The Pearl serves up a getting-yummier-by-the-week bar food menu. In honor of Cassity’s Southern roots, the Pearl offers what she likes to call “NOLA street food.” So leave room for Cajun-spice-dusted fries, a terrific Cajun gravy, po’boys, cornmeal cornmeal-battered fried okra that might nudge memories of nights on Bourbon Street. 

A few miles north of Colfax, in the River North Art District (RiNo), sits one of Denver’s best dance clubs, Tracks, which has been a haven for LGBTQ+ people and allies for years.

Tracks continually delivers fun-themed nights, great music and some of the best drag queens Denver has to offer on Thursday through Sunday nights, usually starting at 9 p.m. The establishment and the event space next door have cemented Track’s legacy as a premier cultural center for LGBTQ+ and drag culture in the Denver community.

For young people, Tracks is a place to go for a fun time in a safe space, and it has been providing that kind of atmosphere for nearly 40 years.

The Small Talk - Nightlife

On a cordial Monday night at the R&R Denver, a baseball cap-wearing patron tried recounting the birth of the 4958 East Colfax Ave. bar. “Well, there was a Safeway here in the ‘50s.… Then it was a bar…. One of the Rs comes from the sign for that bar, the Satire Lounge….”

The drinking buddy next to him with a salt-and-pepper mustache interrupts the meandering origin story.  “No, not the Satire Lounge, the Coral Lounge,” he says.

To wit, the slightly tipsy historian waves his hands in a kind of surrender. “Well, it became the R&R in the ‘80s.

”The Seventies,“ his friend gently corrects. 

Consider this a sweet introduction to the welcoming air of Denver’s oldest gay bar. The dark but not too dark bar once ranked as one of the city’s best dives but has spruced itself up without losing the “hey, Norm,” warmth of a go-to watering hole. By the way, the R&R did indeed keep one of the “Rs” from the Coral’s signage in a lovely attempt to save one of those glorious neon, mid-century, come-hither markers that remain a feature of the “Fax.” 

That same night, bartender David, a former tattoo artist whose day job is silk-screening, delivered a mean martini to the table. By mean, we mean dirty, ginned up (Bombay Sapphire, natch) and three olives. By “mean,” we don’t mean overpriced.

“I was worried you’d say ‘vodka,” he says, placing the minor work of art on one of the high tables along the wall.

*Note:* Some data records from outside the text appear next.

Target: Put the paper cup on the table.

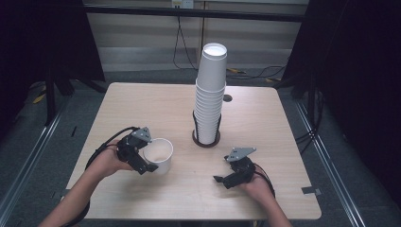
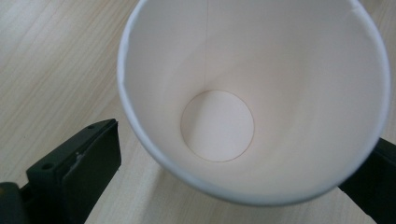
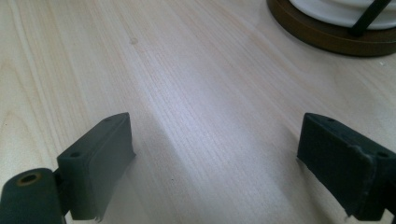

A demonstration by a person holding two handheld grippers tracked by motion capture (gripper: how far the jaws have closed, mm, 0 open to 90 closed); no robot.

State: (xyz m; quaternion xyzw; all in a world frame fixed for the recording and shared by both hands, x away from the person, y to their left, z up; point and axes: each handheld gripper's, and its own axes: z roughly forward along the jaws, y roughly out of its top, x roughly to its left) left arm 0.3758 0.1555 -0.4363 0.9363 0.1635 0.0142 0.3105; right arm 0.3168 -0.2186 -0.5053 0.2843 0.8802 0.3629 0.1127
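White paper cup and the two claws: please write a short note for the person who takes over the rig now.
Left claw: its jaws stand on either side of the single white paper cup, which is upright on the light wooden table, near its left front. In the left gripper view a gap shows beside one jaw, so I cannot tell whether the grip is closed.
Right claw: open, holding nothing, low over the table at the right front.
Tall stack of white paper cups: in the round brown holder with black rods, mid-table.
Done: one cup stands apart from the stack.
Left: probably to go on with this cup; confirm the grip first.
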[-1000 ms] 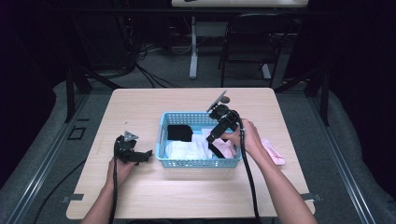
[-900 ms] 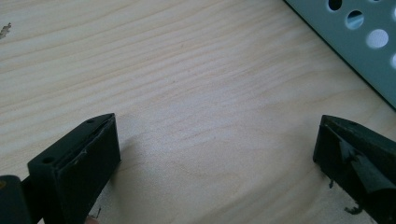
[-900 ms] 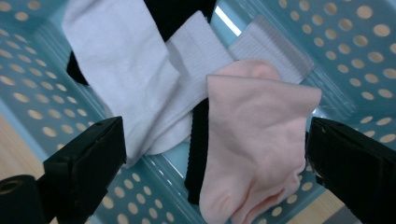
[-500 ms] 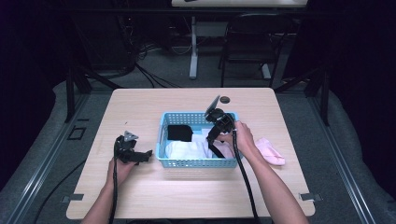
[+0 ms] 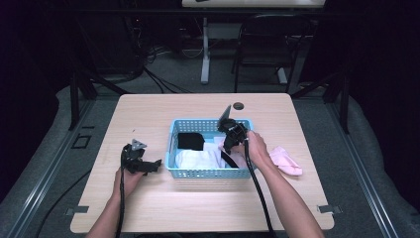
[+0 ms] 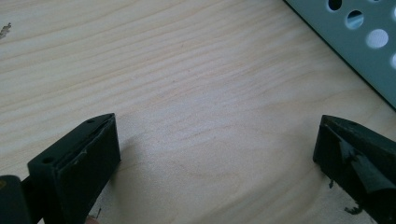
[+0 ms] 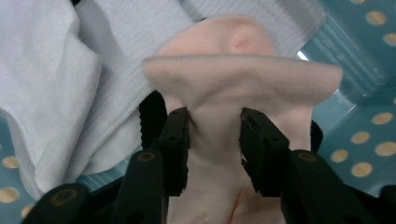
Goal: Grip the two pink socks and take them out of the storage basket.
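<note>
A blue perforated basket point(image 5: 208, 173) stands mid-table and holds a black sock point(image 5: 189, 141), white socks point(image 5: 195, 158) and a pink sock point(image 7: 243, 70). My right gripper point(image 5: 227, 148) reaches down into the basket's right half. Its jaws have just been closing, and in the right gripper view point(image 7: 215, 135) they pinch the bunched pink sock between the pads, with white socks point(image 7: 46, 84) lying to its left. My left gripper point(image 5: 156, 164) rests on the table left of the basket, open point(image 6: 215, 158) over bare wood, with the basket wall point(image 6: 359, 42) at the upper right.
A second pink sock point(image 5: 286, 161) lies on the table right of the basket. A dark cable hole point(image 5: 238, 105) sits near the far edge. Beyond the table are a chair point(image 5: 262, 44) and cables on the floor.
My right gripper sank into the basket and shifted a little left, and its jaws went from wide to pinching the pink sock. The left gripper kept still.
</note>
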Demonstrator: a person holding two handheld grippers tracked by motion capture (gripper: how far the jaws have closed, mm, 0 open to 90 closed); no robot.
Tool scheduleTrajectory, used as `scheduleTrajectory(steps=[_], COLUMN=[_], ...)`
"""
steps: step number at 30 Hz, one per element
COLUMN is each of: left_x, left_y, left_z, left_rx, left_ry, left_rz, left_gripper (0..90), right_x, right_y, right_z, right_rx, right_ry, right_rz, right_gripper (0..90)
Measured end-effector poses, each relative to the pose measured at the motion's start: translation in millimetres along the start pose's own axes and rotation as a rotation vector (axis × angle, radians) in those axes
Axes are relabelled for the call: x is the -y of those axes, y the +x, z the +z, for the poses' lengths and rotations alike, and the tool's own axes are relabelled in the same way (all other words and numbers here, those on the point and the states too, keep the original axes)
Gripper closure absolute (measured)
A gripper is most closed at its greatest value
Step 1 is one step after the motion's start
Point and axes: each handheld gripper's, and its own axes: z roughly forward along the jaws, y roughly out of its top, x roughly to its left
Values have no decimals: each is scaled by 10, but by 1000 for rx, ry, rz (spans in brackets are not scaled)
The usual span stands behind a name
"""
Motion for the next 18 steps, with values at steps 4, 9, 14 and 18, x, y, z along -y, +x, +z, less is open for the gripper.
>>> scheduleTrajectory(steps=[4,9,14,18], left_x=[0,0,0,0], left_y=[0,0,0,0], left_z=[0,0,0,0], left_rx=[0,0,0,0], left_ry=[0,0,0,0], left_rz=[0,0,0,0], left_gripper=[5,5,5,5], right_x=[20,47,96,100], right_y=[-12,-39,-76,-81], right_z=[10,-22,-85,-80], right_rx=[-12,9,13,24], right_ry=[-4,-13,-46,-65], right_rz=[2,9,16,36], right_gripper=[768,894,848,469])
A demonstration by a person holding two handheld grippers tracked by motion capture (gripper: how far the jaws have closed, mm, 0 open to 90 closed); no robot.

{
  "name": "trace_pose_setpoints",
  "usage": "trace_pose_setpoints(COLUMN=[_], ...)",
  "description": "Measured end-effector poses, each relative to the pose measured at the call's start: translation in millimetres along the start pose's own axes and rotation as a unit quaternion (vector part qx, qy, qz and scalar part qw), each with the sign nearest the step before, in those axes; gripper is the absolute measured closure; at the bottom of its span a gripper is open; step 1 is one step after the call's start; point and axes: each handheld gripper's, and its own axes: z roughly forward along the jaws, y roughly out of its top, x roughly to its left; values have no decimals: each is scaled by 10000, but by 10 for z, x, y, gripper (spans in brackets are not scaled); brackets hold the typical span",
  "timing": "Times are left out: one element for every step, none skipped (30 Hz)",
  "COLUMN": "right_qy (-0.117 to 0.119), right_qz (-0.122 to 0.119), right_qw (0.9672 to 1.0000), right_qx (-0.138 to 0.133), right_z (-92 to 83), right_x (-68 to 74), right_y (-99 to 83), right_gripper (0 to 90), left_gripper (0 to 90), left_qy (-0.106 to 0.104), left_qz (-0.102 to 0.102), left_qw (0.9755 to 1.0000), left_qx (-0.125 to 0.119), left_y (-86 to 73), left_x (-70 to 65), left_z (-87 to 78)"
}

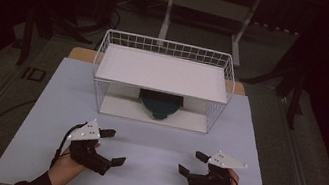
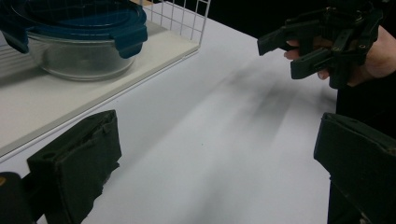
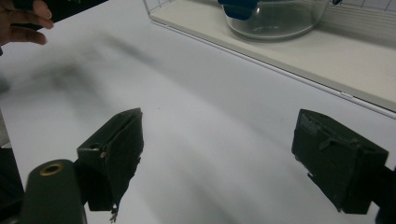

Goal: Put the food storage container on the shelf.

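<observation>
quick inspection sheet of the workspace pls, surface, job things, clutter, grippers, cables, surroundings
surface: pale table top, bare between rack and grippers, faint shadows on it
job's things: white wire rack at the far middle, solid top shelf with nothing on it; glass bowl with a blue clip lid on the rack's lower board, lid on
clutter: nothing seen
grippers: left gripper and right gripper near the front edge, both open, holding nothing, apart from the bowl
cables: black cable trails from the left gripper; another runs over the floor at left
surroundings: dim room, grey floor, a pale frame behind the table
</observation>
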Motion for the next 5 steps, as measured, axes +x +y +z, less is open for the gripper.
trace_pose_setpoints(right_qy=[3,16,21,26,30], right_qz=[-4,-6,-13,-22,-22], right_qw=[10000,10000,10000,10000,10000], right_qx=[-2,-11,-11,-7,-4], right_z=[-1,0,2,5,7], right_x=[2,4,6,8,6], right_y=[1,2,1,1,-1], right_gripper=[167,167,167,166,166], left_gripper=[8,8,8,8,8], left_qy=[-25,-42,-40,-41,-55], left_qz=[-5,-9,15,30,41], left_qw=[10000,10000,10000,10000,10000], left_qx=[2,2,-4,-7,-6], left_y=[0,1,2,4,6], left_x=[1,-2,-7,-13,-18], left_z=[2,5,6,8,11])
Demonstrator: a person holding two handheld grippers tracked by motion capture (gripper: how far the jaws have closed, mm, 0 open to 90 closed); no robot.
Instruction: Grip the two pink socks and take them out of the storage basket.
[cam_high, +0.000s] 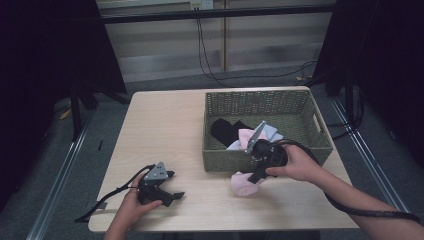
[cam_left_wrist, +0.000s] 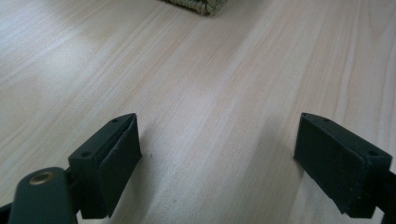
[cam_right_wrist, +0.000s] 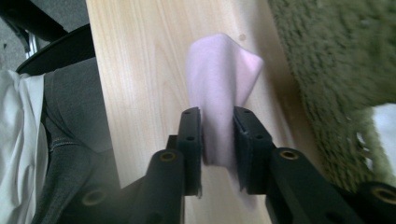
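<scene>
A pink sock (cam_high: 241, 186) lies on the wooden table (cam_high: 165, 130) just in front of the woven basket (cam_high: 260, 96). My right gripper (cam_high: 253, 178) points down at it. In the right gripper view the pink sock (cam_right_wrist: 219, 70) fills the narrow gap of the right gripper (cam_right_wrist: 217, 112), with the jaws touching it on both sides. My left gripper (cam_high: 176, 185) rests low near the table's front left. In its own view the left gripper (cam_left_wrist: 217, 121) stands wide open over bare wood with nothing between the jaws.
The green basket holds a black sock (cam_high: 225, 130), a pink piece (cam_high: 246, 136) and a light blue piece (cam_high: 271, 132). The basket wall (cam_right_wrist: 327, 51) rises close beside the pink sock. A basket corner (cam_left_wrist: 201, 5) lies ahead of the left gripper. A dark chair and the person's lap (cam_right_wrist: 60, 140) sit past the table edge.
</scene>
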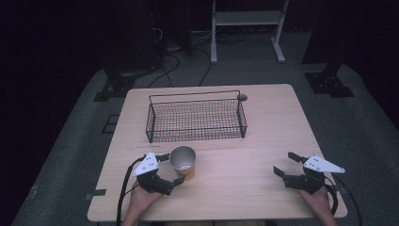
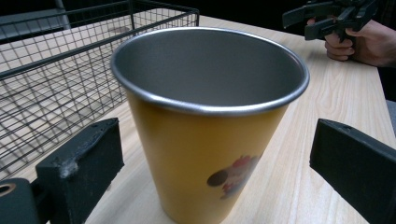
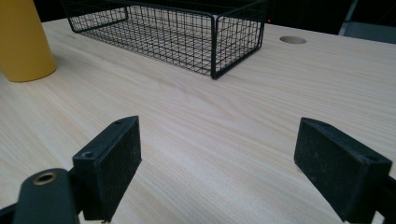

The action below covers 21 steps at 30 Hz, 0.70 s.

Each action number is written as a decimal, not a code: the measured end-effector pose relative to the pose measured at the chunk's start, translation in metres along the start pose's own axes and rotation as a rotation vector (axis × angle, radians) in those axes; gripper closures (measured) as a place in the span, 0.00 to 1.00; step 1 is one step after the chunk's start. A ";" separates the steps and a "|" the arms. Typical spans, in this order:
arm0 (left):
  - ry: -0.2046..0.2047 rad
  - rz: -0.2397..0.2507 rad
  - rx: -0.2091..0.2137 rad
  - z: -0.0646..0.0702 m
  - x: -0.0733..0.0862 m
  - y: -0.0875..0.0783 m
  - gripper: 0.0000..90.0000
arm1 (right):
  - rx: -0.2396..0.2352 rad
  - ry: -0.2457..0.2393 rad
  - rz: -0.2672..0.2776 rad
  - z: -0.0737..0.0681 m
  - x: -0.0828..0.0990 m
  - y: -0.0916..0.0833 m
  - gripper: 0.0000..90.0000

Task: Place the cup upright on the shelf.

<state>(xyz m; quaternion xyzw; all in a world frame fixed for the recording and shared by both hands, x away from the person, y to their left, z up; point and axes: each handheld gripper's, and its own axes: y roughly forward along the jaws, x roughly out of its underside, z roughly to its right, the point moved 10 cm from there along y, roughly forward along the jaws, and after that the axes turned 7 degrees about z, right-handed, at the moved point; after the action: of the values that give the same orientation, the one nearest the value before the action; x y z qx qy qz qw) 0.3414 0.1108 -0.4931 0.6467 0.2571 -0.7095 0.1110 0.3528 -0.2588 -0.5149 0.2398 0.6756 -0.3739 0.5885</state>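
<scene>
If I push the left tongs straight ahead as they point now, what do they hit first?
Most likely the yellow cup: it stands upright between the open jaws of the left tongs, untouched, with the wire basket beyond.

Partly seen, your inventory: the yellow cup (image 2: 205, 140), standing between your left gripper's (image 2: 212, 163) parted jaws, has its base cut off at the bottom edge, its printed figure (image 2: 231, 177) too blurred to identify, and far left of your right gripper (image 3: 217, 163) shows merely its lower wall.
</scene>
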 end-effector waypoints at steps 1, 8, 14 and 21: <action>-0.004 0.000 0.000 0.000 0.000 0.002 0.02 | 0.000 0.000 0.000 0.000 0.000 0.000 0.15; -0.007 0.001 0.000 -0.001 -0.001 0.008 0.02 | -0.001 -0.001 0.000 0.000 0.000 0.000 0.15; -0.008 -0.002 0.005 -0.002 -0.003 0.017 0.02 | -0.001 -0.001 0.000 0.000 0.000 0.000 0.15; -0.012 0.000 0.007 -0.002 -0.003 0.023 0.02 | -0.002 -0.001 0.000 0.000 0.000 0.000 0.15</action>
<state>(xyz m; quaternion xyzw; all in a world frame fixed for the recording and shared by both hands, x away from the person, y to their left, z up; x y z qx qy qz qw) 0.3545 0.0922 -0.4949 0.6428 0.2540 -0.7143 0.1103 0.3527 -0.2586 -0.5149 0.2390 0.6758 -0.3732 0.5890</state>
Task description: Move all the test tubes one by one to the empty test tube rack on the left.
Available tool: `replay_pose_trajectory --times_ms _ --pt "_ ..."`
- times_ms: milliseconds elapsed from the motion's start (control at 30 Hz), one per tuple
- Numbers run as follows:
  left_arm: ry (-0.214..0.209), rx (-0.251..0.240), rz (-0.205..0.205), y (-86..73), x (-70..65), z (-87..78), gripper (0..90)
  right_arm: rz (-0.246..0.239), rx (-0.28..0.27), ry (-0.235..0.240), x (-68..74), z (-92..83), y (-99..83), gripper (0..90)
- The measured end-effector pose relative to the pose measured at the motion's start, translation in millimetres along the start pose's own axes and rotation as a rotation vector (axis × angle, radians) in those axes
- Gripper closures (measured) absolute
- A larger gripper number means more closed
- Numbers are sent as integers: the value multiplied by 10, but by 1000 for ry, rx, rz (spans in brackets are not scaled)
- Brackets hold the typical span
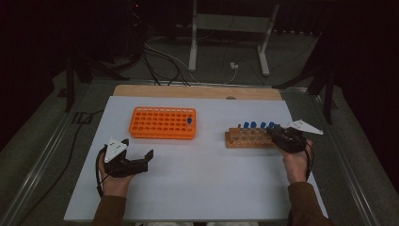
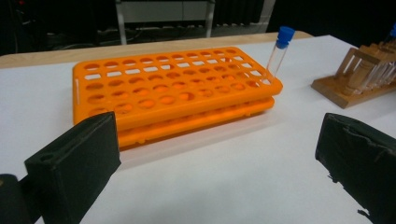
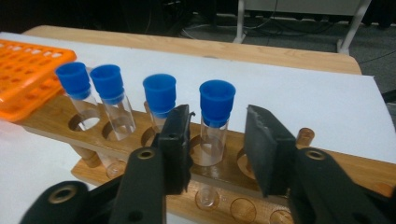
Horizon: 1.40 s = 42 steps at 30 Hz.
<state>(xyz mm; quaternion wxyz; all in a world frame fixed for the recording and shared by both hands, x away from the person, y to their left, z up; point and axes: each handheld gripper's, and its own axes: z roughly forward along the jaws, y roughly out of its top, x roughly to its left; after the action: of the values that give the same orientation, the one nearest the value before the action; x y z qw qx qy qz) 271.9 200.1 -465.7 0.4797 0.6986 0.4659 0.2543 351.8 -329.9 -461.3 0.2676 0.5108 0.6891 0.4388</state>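
neighbouring tube crowds tool's left jaw

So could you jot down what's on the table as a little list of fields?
Surface: white table top
Left rack: orange plastic tube rack, one blue-capped clear tube in a corner hole
Right rack: wooden tube rack, four blue-capped tubes
Left tool: open, resting apart from the orange rack
Right tool: jaws around the nearest blue-capped tube, not yet pressing

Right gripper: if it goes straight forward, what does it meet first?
Probably the blue-capped tube between the right gripper tongs, standing in the wooden rack; whether the pads touch it is unclear.
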Motion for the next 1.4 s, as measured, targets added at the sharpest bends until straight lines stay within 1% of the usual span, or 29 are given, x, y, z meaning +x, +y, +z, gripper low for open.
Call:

For your imbibing pleasure, there’s a bar, a good collection of high-tops to sit at with friends, a sleek S-curve banquette and a good amount of mounted screens. Monday evening’s fair: "Jeopardy!," which paired nicely with the electronic pop playing over the speakers. 

Hamburger Mary’s, at 1336 E 17th Ave, is, dare we say, one of the more important cultural institutions in modern Denver history.

Food and culture blend well at Hamburger Mary’s, and most of their events are centered around drag competitions and feature elements of drag culture. The combo of flying wigs, high heels, delicious food and gut-busting laughs is not something you’ll want to pass up on. We recommend drag brunch on the weekends.

No matter where the night takes you in Denver, it’s going to be good. So, belly up to the bar— for a cocktail or a mocktail. Or take your dancing foolish self to the dance floor. We’ll meet you under the disco ball.